Using the entries that follow, write out the line containing "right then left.", the line containing "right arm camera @", and every line between them, exactly and nothing else.

(Supplied records)
◆ ◆ ◆ ◆ ◆
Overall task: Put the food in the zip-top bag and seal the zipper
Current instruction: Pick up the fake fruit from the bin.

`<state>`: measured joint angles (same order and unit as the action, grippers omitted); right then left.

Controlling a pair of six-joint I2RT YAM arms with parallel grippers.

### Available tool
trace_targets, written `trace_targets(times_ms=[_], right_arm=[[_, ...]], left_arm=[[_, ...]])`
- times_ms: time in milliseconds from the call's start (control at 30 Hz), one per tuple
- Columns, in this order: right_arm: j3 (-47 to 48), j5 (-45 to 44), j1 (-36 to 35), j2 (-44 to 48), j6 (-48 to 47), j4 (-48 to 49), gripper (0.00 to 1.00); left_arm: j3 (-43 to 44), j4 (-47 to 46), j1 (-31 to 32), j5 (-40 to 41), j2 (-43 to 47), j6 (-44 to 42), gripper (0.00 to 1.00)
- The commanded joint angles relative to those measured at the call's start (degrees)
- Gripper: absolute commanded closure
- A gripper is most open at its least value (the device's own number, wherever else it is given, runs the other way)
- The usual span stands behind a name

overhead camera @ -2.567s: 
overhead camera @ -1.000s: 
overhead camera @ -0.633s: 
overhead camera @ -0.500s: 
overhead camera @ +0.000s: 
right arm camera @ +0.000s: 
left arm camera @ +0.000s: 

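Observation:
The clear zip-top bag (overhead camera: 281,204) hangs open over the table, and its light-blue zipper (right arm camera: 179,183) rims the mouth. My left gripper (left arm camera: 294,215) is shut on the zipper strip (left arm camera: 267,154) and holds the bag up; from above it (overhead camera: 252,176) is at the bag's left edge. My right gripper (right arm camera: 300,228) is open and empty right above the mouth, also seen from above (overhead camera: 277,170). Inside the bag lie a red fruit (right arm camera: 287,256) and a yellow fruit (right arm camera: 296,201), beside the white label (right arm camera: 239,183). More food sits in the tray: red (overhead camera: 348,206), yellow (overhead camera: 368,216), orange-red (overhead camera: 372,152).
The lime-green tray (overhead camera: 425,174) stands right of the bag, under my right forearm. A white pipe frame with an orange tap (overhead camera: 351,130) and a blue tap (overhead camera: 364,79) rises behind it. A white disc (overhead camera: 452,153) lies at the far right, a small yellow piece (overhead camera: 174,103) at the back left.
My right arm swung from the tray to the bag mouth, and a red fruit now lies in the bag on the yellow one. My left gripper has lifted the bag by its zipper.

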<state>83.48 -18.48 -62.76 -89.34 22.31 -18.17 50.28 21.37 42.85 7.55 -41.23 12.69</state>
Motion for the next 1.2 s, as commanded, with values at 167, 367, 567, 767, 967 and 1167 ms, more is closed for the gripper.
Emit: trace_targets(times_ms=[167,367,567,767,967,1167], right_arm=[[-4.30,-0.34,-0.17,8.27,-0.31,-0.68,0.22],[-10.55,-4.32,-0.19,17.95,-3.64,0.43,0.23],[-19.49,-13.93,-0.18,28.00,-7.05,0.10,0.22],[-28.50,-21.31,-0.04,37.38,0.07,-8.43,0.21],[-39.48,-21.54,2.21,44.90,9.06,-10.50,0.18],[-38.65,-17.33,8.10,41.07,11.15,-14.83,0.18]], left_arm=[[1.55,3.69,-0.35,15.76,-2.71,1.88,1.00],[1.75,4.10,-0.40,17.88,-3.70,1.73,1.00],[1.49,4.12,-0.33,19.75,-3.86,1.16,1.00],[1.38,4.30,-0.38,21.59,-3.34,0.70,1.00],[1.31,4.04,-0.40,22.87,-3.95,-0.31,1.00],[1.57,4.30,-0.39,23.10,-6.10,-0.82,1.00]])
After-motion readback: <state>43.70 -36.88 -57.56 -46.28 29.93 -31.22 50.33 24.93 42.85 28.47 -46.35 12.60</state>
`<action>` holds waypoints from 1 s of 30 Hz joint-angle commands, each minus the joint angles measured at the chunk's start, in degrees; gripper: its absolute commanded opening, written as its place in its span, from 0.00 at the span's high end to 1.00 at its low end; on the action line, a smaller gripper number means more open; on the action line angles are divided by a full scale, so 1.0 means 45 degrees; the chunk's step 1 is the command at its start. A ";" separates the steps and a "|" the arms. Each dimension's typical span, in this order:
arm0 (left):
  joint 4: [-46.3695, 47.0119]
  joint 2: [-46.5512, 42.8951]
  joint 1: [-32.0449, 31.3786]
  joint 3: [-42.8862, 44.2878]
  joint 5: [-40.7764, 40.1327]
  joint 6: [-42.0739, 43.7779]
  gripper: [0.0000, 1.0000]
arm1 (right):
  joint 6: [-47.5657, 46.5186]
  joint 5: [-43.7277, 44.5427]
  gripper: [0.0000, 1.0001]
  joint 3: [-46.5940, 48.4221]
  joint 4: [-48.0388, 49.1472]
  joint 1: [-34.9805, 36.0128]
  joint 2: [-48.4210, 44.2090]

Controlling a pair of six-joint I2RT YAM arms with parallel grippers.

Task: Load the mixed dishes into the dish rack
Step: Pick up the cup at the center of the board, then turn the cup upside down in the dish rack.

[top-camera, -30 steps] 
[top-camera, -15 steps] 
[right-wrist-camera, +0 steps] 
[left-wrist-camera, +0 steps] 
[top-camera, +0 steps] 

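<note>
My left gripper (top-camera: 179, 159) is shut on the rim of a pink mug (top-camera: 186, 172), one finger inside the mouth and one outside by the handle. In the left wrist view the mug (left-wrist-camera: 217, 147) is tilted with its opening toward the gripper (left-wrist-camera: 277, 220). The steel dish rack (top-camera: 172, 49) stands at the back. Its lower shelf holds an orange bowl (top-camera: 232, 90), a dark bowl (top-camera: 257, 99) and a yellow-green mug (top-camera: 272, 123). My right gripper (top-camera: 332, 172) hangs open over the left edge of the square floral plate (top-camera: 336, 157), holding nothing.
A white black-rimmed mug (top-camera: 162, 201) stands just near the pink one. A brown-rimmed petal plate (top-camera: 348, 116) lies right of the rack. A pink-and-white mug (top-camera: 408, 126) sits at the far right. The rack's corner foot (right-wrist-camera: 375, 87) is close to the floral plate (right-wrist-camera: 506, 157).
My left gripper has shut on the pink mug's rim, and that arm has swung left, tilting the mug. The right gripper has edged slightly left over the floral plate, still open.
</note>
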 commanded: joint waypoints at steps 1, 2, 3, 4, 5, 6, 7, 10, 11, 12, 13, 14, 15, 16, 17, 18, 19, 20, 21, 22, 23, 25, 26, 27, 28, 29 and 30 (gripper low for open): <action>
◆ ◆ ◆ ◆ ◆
(Solution to this exercise)
`<state>`: measured joint angles (same order and unit as the action, grippers omitted); right then left.

Controlling a pair of six-joint I2RT YAM arms with parallel grippers.

### Available tool
trace_targets, written `trace_targets(times_ms=[_], right_arm=[[_, ...]], left_arm=[[_, ...]])`
- times_ms: time in milliseconds from the call's start (control at 30 Hz), one per tuple
- Columns, in this order: right_arm: j3 (-47 to 48), j5 (-45 to 44), j1 (-36 to 35), j2 (-44 to 48), j6 (-48 to 47), j4 (-48 to 49), gripper (0.00 to 1.00); left_arm: j3 (-43 to 44), j4 (-47 to 46), j1 (-31 to 32), j5 (-40 to 41), j2 (-43 to 47), j6 (-44 to 42), gripper (0.00 to 1.00)
- The commanded joint angles relative to those measured at the call's start (degrees)
- Gripper: absolute commanded closure
- A gripper is most open at its least value (the device's own number, wherever else it is given, runs the other way)
- The usual span stands behind a name

overhead camera @ -2.567s: 
overhead camera @ -1.000s: 
overhead camera @ -0.633s: 
overhead camera @ -0.500s: 
overhead camera @ +0.000s: 
right arm camera @ +0.000s: 

Nothing else is required to complete this exercise.